Representative Results

For this study, fresh fecal droppings and litter samples were recovered from a commercial broiler house (~25,000 birds) in the southeastern US. The broilers (Gallus gallus) were Cobb-500 crosses, and they were 59 days old at the time of sampling. Fresh fecal and litter samples were recovered from four distinct areas within the house (near cooling pad, near the waterer/feeder lines, in between the waterer/feeder lines, and near exhaust fans), and samples from each of these areas contained five pooled samples from within that area. Samples from the four areas of the house were extracted and quantitatively/qualitatively analyzed separately according to sample type (fecal or litter).

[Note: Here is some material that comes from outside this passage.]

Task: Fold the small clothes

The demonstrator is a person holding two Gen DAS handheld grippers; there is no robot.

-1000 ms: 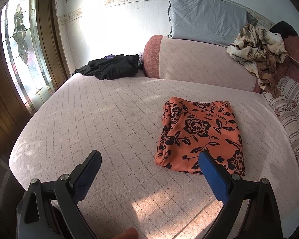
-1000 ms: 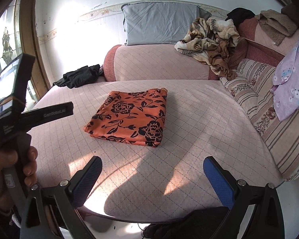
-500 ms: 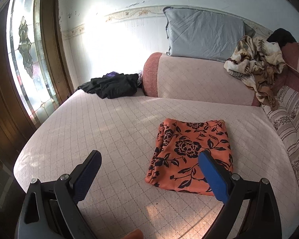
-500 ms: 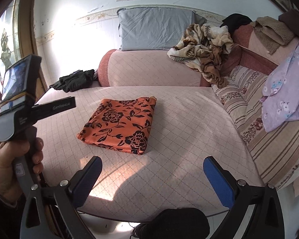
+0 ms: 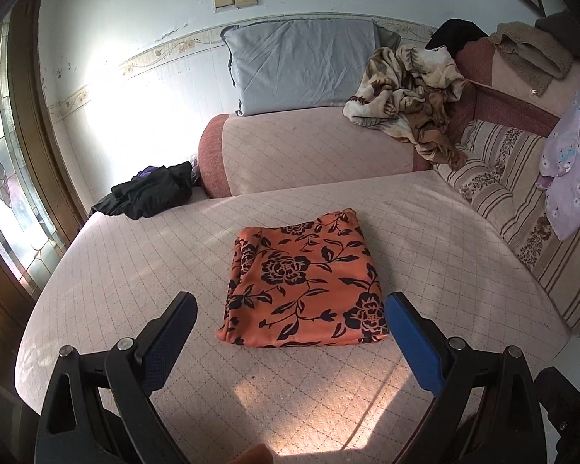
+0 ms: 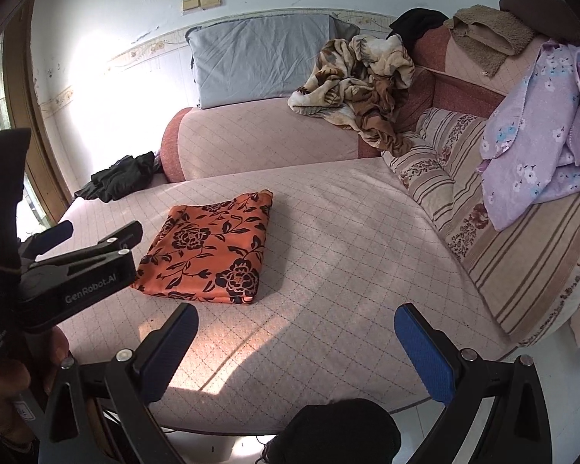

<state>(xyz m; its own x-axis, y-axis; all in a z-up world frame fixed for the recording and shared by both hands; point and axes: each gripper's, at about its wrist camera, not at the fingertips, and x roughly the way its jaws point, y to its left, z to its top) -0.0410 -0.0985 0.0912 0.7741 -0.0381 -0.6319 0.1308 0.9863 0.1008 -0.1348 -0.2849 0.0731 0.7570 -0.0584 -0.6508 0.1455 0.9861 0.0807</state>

The data presented below represent the mean values for the entire house for both environmental sample types.

Total 16S rDNA abundances, an estimate of the total bacterial community contained within a sample, were determined using a previously published qPCR protocol20, and values were normalized using the amount of DNA recovered from each extraction method (based on fluorometric analysis described previously21. Of the three extraction methods, Figure 1 shows that the mechanical method consistently provided the highest total bacterial normalized gene abundance estimates for both the fecal and litter samples (5.85 ± 0.16 and 5.56 ± 0.08 log10 16S rDNA copies ng-1 DNA extracted, respectively); whereas, the enzymatic method consistently provided the lowest fecal and litter estimates (4.83 ± 0.54 and 4.61 ± 0.13 log10 16S rDNA copies ng-1 DNA extracted, respectively). The novel hybrid extraction method yielded normalized 16S rDNA abundances that were found to be significantly (p ≤ 0.05) higher than the enzymatic method, but statistically similar to the mechanical method for both the fecal and litter samples (5.50 ± 0.16 and 5.23 ± 0.14 log10 16S rDNA copies ng-1 DNA extracted, respectively). Therefore, both the mechanical and hybrid extraction methods provided a greater qualitative estimate of the total bacterial communities within these samples than the enzymatic method.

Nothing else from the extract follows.